**GOAL OF THE EXERCISE:**
Quote the listing in full, exactly as given, minus any pictures.

###

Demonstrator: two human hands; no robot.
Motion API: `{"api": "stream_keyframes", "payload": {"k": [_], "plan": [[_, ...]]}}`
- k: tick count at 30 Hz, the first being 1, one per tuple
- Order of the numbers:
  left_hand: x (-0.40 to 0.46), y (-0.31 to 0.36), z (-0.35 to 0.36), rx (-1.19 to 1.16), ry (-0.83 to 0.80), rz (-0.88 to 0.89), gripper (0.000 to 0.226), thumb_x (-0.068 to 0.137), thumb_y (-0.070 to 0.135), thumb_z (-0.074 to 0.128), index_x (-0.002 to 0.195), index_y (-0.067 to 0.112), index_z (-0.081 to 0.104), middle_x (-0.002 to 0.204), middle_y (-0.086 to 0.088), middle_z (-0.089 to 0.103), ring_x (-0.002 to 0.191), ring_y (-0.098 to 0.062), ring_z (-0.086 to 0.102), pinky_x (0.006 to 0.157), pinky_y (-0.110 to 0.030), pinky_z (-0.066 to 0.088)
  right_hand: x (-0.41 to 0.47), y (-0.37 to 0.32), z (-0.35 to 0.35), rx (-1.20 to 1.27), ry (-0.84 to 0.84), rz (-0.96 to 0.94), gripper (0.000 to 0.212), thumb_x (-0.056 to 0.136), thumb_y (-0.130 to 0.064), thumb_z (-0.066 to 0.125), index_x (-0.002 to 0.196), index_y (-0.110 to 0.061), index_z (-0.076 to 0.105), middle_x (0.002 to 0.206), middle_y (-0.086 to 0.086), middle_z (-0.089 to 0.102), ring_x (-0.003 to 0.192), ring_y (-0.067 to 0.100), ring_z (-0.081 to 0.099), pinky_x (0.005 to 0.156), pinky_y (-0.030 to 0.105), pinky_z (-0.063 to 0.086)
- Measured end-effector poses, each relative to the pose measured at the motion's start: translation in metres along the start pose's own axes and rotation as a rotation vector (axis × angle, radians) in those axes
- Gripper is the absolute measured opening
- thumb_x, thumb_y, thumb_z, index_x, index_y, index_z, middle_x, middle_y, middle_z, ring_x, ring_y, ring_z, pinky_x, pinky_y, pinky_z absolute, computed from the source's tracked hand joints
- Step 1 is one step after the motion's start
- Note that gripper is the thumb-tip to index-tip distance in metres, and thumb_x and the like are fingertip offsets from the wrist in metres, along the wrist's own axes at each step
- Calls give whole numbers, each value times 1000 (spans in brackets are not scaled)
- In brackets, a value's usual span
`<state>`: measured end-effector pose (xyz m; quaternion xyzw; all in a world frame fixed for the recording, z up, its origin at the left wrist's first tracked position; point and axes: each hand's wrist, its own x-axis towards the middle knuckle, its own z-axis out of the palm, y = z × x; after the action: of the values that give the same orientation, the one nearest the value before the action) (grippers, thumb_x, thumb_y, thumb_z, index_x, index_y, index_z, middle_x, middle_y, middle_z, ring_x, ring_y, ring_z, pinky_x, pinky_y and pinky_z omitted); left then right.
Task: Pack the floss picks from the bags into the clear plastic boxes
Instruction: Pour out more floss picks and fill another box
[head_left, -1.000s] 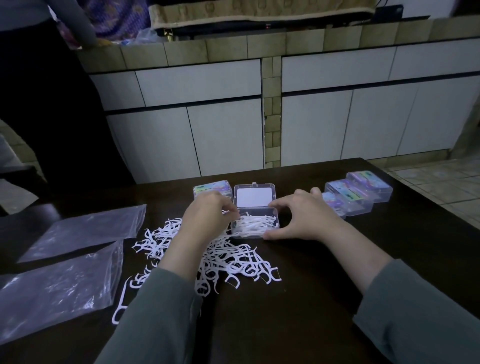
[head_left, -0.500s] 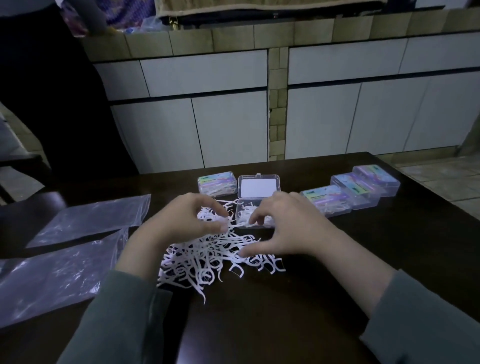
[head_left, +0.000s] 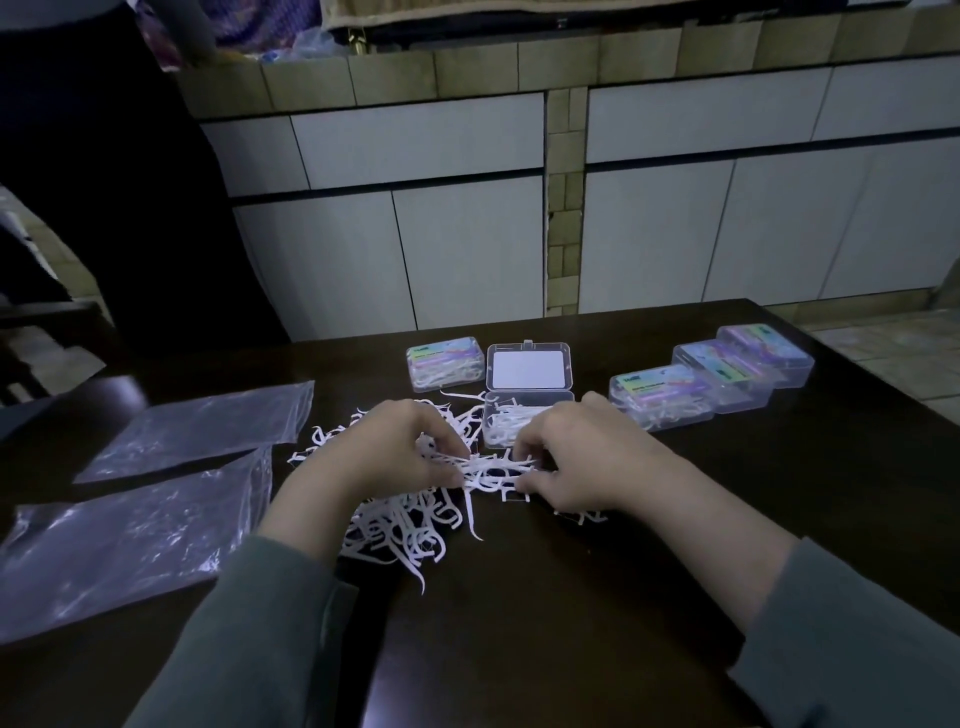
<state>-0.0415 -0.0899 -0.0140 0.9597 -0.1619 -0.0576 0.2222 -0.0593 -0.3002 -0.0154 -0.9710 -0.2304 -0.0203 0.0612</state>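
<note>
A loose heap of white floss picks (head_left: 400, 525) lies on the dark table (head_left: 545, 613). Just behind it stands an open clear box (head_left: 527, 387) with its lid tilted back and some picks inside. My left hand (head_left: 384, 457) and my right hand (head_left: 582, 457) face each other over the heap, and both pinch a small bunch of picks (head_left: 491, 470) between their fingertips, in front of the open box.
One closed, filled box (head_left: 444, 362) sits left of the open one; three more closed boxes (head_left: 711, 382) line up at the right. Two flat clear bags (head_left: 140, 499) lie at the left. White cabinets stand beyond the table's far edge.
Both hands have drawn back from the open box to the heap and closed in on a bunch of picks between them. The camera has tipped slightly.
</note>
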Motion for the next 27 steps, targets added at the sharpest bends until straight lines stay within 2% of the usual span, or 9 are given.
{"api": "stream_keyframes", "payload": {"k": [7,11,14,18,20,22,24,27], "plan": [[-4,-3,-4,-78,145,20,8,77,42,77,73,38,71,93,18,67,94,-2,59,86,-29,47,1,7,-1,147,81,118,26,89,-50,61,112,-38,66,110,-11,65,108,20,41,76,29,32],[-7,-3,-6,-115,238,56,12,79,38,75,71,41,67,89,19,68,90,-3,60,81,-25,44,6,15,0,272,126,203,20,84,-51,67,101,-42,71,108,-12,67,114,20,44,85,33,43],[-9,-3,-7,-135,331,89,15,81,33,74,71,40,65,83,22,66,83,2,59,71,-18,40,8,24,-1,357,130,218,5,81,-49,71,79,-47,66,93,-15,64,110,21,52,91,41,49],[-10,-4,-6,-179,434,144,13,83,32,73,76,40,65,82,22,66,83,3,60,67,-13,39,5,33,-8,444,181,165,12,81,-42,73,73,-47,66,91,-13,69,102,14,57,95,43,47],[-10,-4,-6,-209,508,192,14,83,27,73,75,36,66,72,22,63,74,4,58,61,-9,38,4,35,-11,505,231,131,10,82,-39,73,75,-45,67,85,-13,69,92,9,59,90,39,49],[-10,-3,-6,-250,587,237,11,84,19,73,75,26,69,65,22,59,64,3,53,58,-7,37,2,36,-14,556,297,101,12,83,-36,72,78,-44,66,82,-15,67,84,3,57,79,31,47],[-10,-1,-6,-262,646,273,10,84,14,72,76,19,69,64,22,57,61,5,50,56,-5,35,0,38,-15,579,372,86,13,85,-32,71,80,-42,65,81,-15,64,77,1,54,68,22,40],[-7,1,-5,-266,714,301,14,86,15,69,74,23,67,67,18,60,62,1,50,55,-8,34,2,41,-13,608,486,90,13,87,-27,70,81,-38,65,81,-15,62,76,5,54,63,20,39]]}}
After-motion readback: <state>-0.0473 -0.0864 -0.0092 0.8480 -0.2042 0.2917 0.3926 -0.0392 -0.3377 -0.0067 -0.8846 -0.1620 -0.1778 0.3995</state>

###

**COMPLETED EXERCISE:**
Demonstrator: two human hands; no robot.
Motion API: `{"api": "stream_keyframes", "payload": {"k": [_], "plan": [[_, ...]]}}`
- k: tick count at 30 Hz, the first being 1, one per tuple
- Order of the numbers:
  left_hand: x (-0.40 to 0.46), y (-0.31 to 0.36), z (-0.35 to 0.36), rx (-1.19 to 1.16), ry (-0.83 to 0.80), rz (-0.88 to 0.89), gripper (0.000 to 0.226), thumb_x (-0.068 to 0.137), thumb_y (-0.070 to 0.135), thumb_z (-0.074 to 0.128), index_x (-0.002 to 0.195), index_y (-0.067 to 0.112), index_z (-0.081 to 0.104), middle_x (-0.002 to 0.204), middle_y (-0.086 to 0.088), middle_z (-0.089 to 0.103), ring_x (-0.002 to 0.191), ring_y (-0.098 to 0.062), ring_z (-0.086 to 0.102), pinky_x (0.006 to 0.157), pinky_y (-0.110 to 0.030), pinky_z (-0.066 to 0.088)
  right_hand: x (-0.41 to 0.47), y (-0.37 to 0.32), z (-0.35 to 0.35), rx (-1.20 to 1.27), ry (-0.84 to 0.84), rz (-0.96 to 0.94), gripper (0.000 to 0.212), thumb_x (-0.056 to 0.136), thumb_y (-0.130 to 0.064), thumb_z (-0.066 to 0.125), index_x (-0.002 to 0.196), index_y (-0.110 to 0.061), index_z (-0.076 to 0.105), middle_x (0.002 to 0.206), middle_y (-0.086 to 0.086), middle_z (-0.089 to 0.102), ring_x (-0.003 to 0.192), ring_y (-0.067 to 0.100), ring_z (-0.081 to 0.099), pinky_x (0.005 to 0.156), pinky_y (-0.030 to 0.105), pinky_z (-0.063 to 0.086)
- Measured end-effector poses, each relative to the pose measured at the motion's start: translation in metres along the start pose's own axes and rotation as a rotation vector (axis × angle, radians) in those axes
- Gripper is the absolute measured opening
- thumb_x, thumb_y, thumb_z, index_x, index_y, index_z, middle_x, middle_y, middle_z, ring_x, ring_y, ring_z, pinky_x, pinky_y, pinky_z absolute, computed from the source's tracked hand joints
- Step 1 is one step after the motion's start
- Note that gripper is the thumb-tip to index-tip distance in metres, and thumb_x and the like are fingertip offsets from the wrist in metres, along the wrist's own axes at each step
- Calls give whole numbers, each value times 1000 (spans in brackets are not scaled)
- In brackets, a value's usual span
`<state>`: measured end-effector pose (xyz m; quaternion xyzw; all in a world frame fixed for the recording, z up, its origin at the left wrist's first tracked position; point and axes: each hand's wrist, its own x-axis towards the middle knuckle, its own z-axis out of the palm, y = z × x; after the action: of the values that give the same orientation, the one nearest the value before the action) (grippers, thumb_x, thumb_y, thumb_z, index_x, index_y, index_z, middle_x, middle_y, middle_z, ring_x, ring_y, ring_z, pinky_x, pinky_y and pinky_z omitted); left then right.
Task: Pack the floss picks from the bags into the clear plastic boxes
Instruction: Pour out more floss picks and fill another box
[head_left, -1.000s] 
[head_left, -0.500s] 
[head_left, +0.000s] 
<state>-0.0415 -0.0899 -0.0140 0.9597 -0.1619 -0.0576 0.2222 -0.0593 -0.3002 -0.0154 -0.9710 -0.2304 -0.0203 0.0612</state>
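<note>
A loose heap of white floss picks (head_left: 400, 525) lies on the dark table (head_left: 545, 613). Just behind it stands an open clear box (head_left: 527, 387) with its lid tilted back and some picks inside. My left hand (head_left: 384, 457) and my right hand (head_left: 582, 457) face each other over the heap, and both pinch a small bunch of picks (head_left: 491, 470) between their fingertips, in front of the open box.
One closed, filled box (head_left: 444, 362) sits left of the open one; three more closed boxes (head_left: 711, 382) line up at the right. Two flat clear bags (head_left: 140, 499) lie at the left. White cabinets stand beyond the table's far edge.
Both hands have drawn back from the open box to the heap and closed in on a bunch of picks between them. The camera has tipped slightly.
</note>
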Motion for the next 27 steps, targets added at the sharpest bends until straight lines stay within 2% of the usual span, or 9 are given.
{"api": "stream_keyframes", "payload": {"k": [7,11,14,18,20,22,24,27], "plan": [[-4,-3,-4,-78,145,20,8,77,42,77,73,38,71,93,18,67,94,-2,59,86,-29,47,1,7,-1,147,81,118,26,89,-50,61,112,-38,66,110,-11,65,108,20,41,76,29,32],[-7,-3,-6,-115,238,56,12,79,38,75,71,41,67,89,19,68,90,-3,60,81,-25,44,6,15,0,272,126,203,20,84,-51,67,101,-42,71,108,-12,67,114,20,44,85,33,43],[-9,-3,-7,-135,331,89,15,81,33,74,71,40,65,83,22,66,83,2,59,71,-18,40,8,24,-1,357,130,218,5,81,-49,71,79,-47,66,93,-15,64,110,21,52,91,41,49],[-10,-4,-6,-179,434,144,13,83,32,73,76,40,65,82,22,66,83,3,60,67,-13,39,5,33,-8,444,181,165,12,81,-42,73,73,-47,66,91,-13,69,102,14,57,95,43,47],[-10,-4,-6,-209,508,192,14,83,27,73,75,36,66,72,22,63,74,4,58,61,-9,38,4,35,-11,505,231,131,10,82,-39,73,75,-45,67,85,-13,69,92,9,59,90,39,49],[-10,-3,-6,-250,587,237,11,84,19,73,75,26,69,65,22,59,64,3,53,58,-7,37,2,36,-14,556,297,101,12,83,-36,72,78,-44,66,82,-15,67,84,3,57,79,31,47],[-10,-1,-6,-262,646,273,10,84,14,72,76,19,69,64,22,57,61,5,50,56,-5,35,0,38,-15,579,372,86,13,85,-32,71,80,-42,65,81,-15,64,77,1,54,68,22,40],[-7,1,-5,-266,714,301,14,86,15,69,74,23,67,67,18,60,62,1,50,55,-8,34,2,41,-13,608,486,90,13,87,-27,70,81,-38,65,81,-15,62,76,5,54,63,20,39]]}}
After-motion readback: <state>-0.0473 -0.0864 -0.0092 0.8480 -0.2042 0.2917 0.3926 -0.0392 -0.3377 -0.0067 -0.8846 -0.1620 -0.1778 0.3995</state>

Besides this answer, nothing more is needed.